▶ Your task
Check each line of the records below and collect those holding "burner".

▶ Information supplied
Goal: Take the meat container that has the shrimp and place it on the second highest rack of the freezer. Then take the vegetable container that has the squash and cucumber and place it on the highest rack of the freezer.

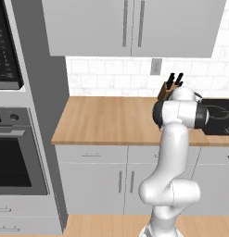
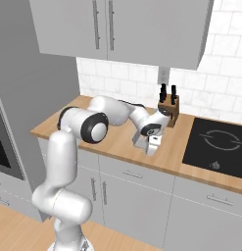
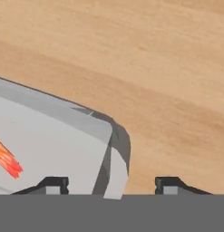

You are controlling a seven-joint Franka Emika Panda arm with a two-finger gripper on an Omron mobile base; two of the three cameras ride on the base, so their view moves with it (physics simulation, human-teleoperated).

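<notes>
Simulated kitchen, wooden counter (image 2: 117, 142) running under white wall cabinets (image 1: 130, 25). In the right base view the white arm reaches from lower left toward frame center, w/ the gripper (image 2: 151, 145) pointing down at the counter, just below a knife block (image 2: 169, 109) near the tiled wall; a black cooktop (image 2: 215, 144) sits at right. In the left base view the arm's elbow covers the center-right, knife block (image 1: 169, 88) peeking above it, oven (image 1: 16, 152) at left edge. In the hand view the grey container (image 3: 63, 136) fills the lower left, its rounded corner rim standing between the two dark fingertips (image 3: 53, 185); an orange-red piece (image 3: 7, 159), prob. the shrimp, lies inside at the left edge. Jaws straddle the rim w/ gaps either side, not pressing it; can't tell if they grip.
</notes>
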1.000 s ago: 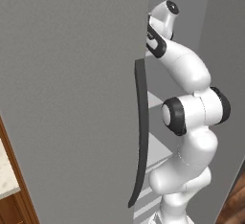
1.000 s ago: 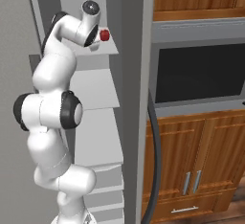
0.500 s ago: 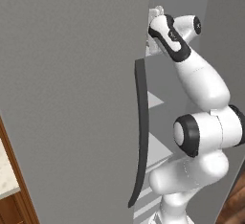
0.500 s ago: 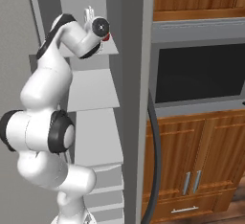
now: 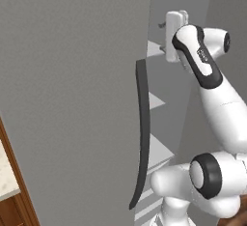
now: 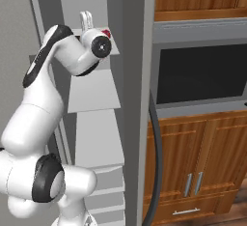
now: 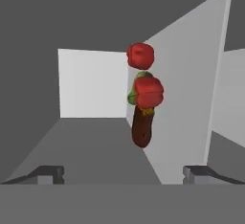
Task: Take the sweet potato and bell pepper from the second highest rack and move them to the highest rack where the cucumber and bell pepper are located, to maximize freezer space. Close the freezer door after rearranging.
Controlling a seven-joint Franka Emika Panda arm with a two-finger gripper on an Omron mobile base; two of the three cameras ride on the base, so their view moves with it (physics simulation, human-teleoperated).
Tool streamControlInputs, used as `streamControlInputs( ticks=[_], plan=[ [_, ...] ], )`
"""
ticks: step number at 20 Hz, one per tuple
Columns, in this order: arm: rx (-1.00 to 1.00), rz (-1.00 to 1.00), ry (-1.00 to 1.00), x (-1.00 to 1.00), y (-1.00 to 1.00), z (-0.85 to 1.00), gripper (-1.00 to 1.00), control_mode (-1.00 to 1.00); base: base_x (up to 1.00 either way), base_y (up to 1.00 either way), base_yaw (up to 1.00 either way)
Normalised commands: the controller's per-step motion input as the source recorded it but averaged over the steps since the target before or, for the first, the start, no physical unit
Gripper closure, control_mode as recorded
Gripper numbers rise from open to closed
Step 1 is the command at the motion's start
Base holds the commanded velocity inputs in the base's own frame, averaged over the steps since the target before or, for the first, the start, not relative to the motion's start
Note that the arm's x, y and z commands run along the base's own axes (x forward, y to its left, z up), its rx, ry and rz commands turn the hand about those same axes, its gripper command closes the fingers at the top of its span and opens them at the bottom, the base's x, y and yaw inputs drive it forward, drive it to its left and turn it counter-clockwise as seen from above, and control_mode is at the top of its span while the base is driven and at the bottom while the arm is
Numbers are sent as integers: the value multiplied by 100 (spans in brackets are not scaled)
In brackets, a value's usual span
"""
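Two glossy red bell peppers cluster with a dark oblong vegetable on a pale freezer shelf; the empty gripper (jaws wide apart) faces them, seemingly mid-rearranging, door-closing pending.

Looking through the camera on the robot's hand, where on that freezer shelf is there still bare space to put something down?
The two red bell peppers and the dark brownish long vegetable bunch in a line along the pale grey shelf. That strip is crowded. The shelf surface beyond them, toward its far edge, is bare. The open gripper hangs clear of them.
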Motion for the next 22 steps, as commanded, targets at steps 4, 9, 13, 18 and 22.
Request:
streamControlInputs(
  ticks=[4,9,13,18,22],
  plan=[
    [0,0,-10,-100,-13,11,-100,-100,0,0,0],
    [-12,0,0,-100,-1,-2,-100,-100,0,0,0],
    [-41,2,10,-91,7,-27,-100,-100,0,0,0],
    [-26,1,3,-84,7,-48,-100,-100,0,0,0],
    [-4,0,0,-99,-1,-37,-100,-100,0,0,0]
  ],
)
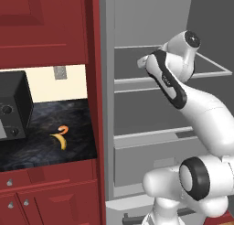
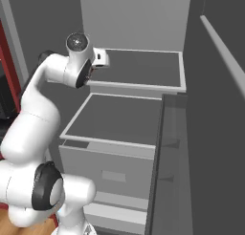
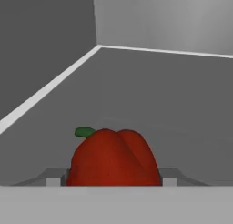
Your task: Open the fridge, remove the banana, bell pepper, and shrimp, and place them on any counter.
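Note:
The fridge stands open, with my arm reaching onto an upper shelf. In the hand view the red bell pepper with its green stem sits on that shelf between my finger tips, which press against its two sides: the gripper is shut on it. My hand hovers at the shelf's front left corner, and the base views hide the pepper behind it. The yellow banana and the orange curled shrimp lie together on the black counter left of the fridge.
A black microwave stands at the counter's left end. Red cabinets hang above and below the counter. The open fridge door stands close on the right. A lower shelf and a drawer sit under the hand.

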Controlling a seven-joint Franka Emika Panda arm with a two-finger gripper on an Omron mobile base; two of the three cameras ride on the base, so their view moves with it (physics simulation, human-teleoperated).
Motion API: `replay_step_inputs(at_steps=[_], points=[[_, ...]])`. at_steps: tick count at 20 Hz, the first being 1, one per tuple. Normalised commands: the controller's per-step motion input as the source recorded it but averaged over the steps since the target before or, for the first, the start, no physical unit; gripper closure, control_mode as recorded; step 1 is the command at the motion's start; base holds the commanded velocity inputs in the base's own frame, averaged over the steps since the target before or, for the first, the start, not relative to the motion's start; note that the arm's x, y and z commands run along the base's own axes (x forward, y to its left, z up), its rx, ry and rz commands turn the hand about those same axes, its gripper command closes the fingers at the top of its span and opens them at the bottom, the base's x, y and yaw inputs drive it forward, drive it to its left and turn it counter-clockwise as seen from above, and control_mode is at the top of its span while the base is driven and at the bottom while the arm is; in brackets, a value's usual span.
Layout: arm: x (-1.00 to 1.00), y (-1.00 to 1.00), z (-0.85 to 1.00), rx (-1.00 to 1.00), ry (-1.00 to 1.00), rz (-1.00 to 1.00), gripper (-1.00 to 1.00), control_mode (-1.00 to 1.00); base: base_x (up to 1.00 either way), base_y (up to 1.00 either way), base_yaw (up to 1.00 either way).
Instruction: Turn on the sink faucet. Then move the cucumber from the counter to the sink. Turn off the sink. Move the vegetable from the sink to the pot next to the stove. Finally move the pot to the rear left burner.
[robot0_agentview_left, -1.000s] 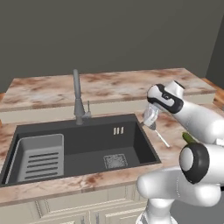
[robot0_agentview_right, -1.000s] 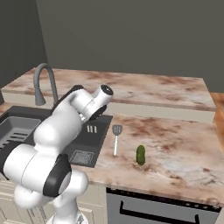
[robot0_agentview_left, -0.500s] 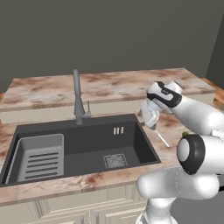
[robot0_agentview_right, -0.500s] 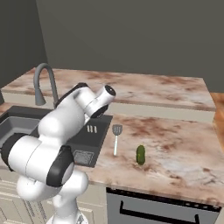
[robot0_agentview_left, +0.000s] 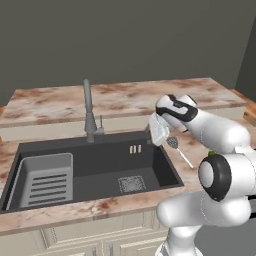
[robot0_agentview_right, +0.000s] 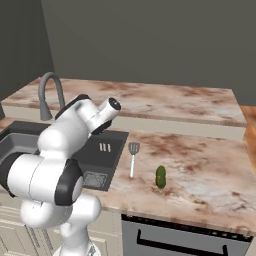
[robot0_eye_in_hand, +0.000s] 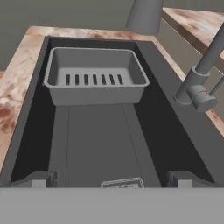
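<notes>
While the end effector (robot0_eye_in_hand: 112, 177) hangs over the right part of the sink (robot0_eye_in_hand: 96, 140), its two finger tips (robot0_eye_in_hand: 37, 178) stand spread wide with nothing between them. Seen from the hand, the ribbed rack insert (robot0_eye_in_hand: 94, 78) lies at twelve o'clock in the basin, the drain grate (robot0_eye_in_hand: 122, 183) sits just ahead of the tips, and the base of the sink faucet (robot0_eye_in_hand: 197, 89) stands at two o'clock. On the worktop (robot0_agentview_right: 210, 170), the cucumber (robot0_agentview_right: 160, 176) lies at three o'clock from the sink, with the spatula (robot0_agentview_right: 133, 156) between them, apart from both.
</notes>
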Motion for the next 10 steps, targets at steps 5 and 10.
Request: replay_step_inputs(at_steps=[5,10], points=[[0.29,0.52,0.00,0.01,-0.01,0.00,-1.00,-1.00,0.00,0.00,0.00],[0.36,0.30,0.00,0.02,-0.01,0.00,-1.00,-1.00,0.00,0.00,0.00]])
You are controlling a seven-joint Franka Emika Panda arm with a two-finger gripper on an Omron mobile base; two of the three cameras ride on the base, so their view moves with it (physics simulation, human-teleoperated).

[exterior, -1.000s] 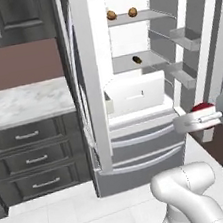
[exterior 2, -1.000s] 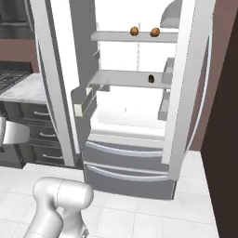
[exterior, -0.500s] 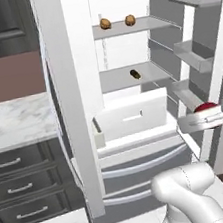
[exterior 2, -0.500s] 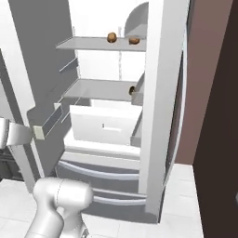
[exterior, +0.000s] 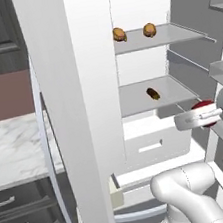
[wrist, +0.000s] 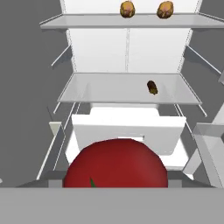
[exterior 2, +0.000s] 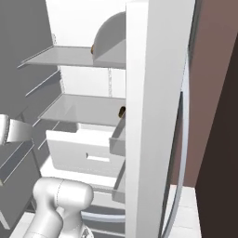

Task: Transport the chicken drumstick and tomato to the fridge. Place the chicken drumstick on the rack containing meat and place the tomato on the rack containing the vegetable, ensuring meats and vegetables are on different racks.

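Hand view: pincer (exterior: 208,115) clamped on the glossy red ball tomato (wrist: 116,162), held in front of the open tall white fridge (wrist: 127,48). Risk — shelving it with the brown lumps (wrist: 127,8) on the thin pale-grey top shelf (wrist: 87,21) mixes meat and veg.

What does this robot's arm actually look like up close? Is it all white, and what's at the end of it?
The arm is made of smooth, rounded glossy white segments, like thick tubes, with dark, almost black bands at the joints. At its end sits a pale grey-white blocky gripper. No cables, labels or markings are visible.
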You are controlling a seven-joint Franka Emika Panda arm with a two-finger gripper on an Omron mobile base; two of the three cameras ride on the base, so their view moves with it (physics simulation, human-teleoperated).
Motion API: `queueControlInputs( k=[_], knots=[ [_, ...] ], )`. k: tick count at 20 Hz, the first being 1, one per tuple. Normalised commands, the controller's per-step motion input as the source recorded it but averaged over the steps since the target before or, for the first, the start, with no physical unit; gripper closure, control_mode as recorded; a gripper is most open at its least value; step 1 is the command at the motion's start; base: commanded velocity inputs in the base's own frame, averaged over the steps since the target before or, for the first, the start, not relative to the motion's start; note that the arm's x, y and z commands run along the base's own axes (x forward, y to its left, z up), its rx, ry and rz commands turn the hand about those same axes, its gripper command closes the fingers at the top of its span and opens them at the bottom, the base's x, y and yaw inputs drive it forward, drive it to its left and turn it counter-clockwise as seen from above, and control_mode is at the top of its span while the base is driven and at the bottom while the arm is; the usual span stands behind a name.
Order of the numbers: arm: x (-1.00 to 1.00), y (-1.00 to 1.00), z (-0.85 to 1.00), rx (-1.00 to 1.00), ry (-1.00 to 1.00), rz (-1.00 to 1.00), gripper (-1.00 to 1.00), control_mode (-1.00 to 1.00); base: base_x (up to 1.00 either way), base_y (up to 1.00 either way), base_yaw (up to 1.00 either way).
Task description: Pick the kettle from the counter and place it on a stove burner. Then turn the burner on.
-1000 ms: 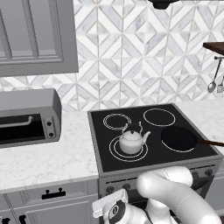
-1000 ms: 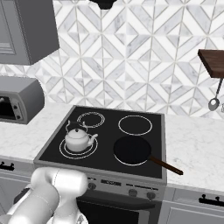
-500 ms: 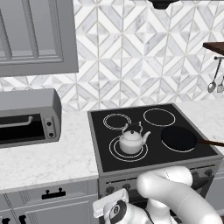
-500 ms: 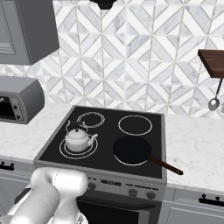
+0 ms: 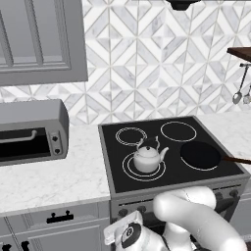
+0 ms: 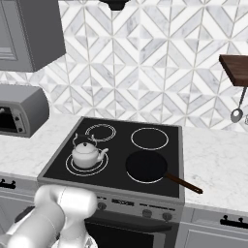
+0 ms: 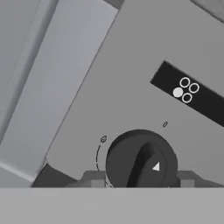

▶ Response area
Instruction: Turn on the sink faucet. Then move the cucumber from the counter to the sink. Turn off the sink. Move the vegetable from the sink to the pot next to the stove. Finally move the pot to the rear left burner.
Task description: Pick the kettle from the counter and place it on a stove burner. Then turn the burner on.

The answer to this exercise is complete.